Il vuoto sul bar di "Fofò" e sull'edicola, sull'unica boutique del paese, sul fotografo Caramella, quello con l'occhio storto. Manca la vetrinetta dove esponeva le foto del carnevale e io da bambina mi cercavo sperando di essere venuta bene. E manca il sonno, manca la dignità a Lisetta che tutta la vita ha indossato un abitino composto e ora si aggira in ciabatte con lo sguardo perso. Le case molti non le hanno più e ora dormono nella tendopoli al campo sportivo, le signore eleganti con le popolane. Tutti a mangiare una fetta di formaggio. 

Intanto si scava ancora nella zona rossa e al tramonto si vede alzarsi ancora qualche nuvola di calcinacci tra le scosse che non smettono di agitarsi sotto i piedi. Una supera il quarto grado, gli occhi di Alfredo si sgranano in mezzo alla strada che conduce alla piscina. Ora è diventata una sorta di bar all'aperto. 

Nessuno vuole fare la fine di Benito e Maria, li hanno appena estratti dalla piazza più nuova del paese. Sotto queste macerie gli amatriciani sono morti dopo una vita di lavoro. E che amara ironia quelle case ora polverizzate per le quali hanno faticato senza sosta. Sin da giovani, senza divertirsi troppo. Costruire, come la miglior educazione contadina insegna, per poi lasciarsi schiacciare dai sacrifici di una vita.
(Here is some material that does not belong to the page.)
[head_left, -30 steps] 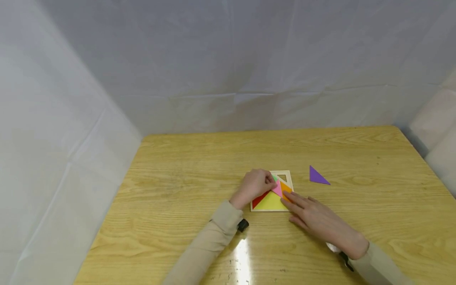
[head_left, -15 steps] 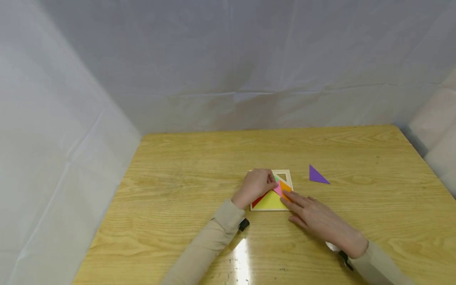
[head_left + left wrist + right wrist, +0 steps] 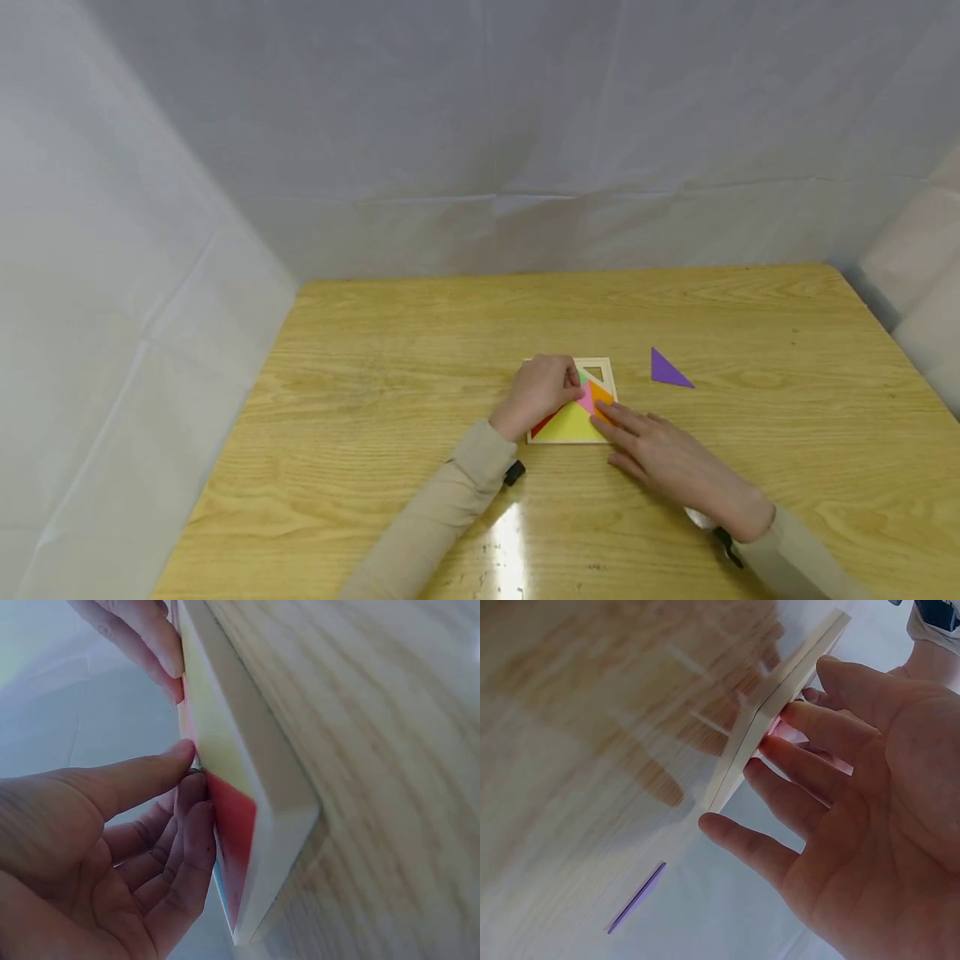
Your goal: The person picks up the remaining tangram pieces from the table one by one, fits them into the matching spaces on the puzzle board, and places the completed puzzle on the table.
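A small tangram board (image 3: 530, 442) with a pale wooden frame lies on the table, holding yellow (image 3: 572, 427), red (image 3: 542, 423), orange (image 3: 602, 395), pink (image 3: 586, 400) and green (image 3: 582, 378) pieces. My left hand (image 3: 538, 392) reaches over its left side, thumb and index finger pinched together at the pink piece's edge. The left wrist view shows those fingertips (image 3: 184, 748) meeting at the board's face; what lies between is mostly hidden. My right hand (image 3: 667, 458) rests straight fingertips on the orange piece and the board's right edge. Little of the blue piece (image 3: 220, 889) shows.
A purple triangle piece (image 3: 667, 370) lies flat on the wooden table (image 3: 405, 358), right of the board. A triangular opening (image 3: 595, 373) shows in the board's upper right corner. White sheeting (image 3: 465, 225) stands behind the table and along both sides.
My left hand has shifted very slightly to the right over the board, covering more of the red piece. My right hand and the purple piece stay where they were.
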A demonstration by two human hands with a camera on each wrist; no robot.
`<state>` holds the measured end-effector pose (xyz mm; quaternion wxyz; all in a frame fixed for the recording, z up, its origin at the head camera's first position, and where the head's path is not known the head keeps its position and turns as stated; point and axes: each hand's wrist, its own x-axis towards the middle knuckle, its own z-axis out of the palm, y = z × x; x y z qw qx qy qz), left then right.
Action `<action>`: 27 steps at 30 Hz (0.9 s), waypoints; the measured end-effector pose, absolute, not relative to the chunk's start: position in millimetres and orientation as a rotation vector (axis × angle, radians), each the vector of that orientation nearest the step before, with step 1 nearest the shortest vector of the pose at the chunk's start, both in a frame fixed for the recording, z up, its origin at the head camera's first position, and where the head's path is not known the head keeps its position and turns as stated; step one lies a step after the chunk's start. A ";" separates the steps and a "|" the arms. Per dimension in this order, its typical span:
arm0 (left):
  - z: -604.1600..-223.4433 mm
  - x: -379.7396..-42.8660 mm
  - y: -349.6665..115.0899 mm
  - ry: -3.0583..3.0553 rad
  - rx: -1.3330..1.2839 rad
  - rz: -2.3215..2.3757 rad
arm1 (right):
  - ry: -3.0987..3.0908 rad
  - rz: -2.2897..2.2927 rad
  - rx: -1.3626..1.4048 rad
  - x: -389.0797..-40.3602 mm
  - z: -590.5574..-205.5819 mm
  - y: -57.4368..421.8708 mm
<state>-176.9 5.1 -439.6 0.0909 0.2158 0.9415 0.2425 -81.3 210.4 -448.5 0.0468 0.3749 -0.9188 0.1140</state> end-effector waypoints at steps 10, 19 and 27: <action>-433.1 -167.7 -3.6 2.957 0.741 0.771 | -2.799 0.348 1.144 -82.0 -448.6 210.4; -429.9 -145.3 -17.8 3.090 0.990 0.612 | -2.799 0.357 1.144 -82.3 -449.8 211.0; -430.1 -123.6 -27.9 2.975 1.177 0.315 | -2.785 0.355 1.141 -81.5 -450.0 211.0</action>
La sera al massimo un bicchiere al bar dei Baccari, scomparso; una fidanzata da far passeggiare sul corso che non c'è più per poi affiggere le partecipazioni sotto le logge che abbellivano il comune, se guardavi bene c'era disegnato anche il volto di Mussolini. I più fortunati si sposavano a San Francesco, semidistrutta. Mamma e papà si sono sposati li. 

Dove abbiamo vissuto per dieci anni sono morte tre persone, madre, padre e figlia. Dove compravo il panino al prosciutto prima di andare a scuola a piedi ancora si scava e l'edicola, che si illuminava nei giorni di neve alta e mi faceva sognare il mondo, ora è spenta.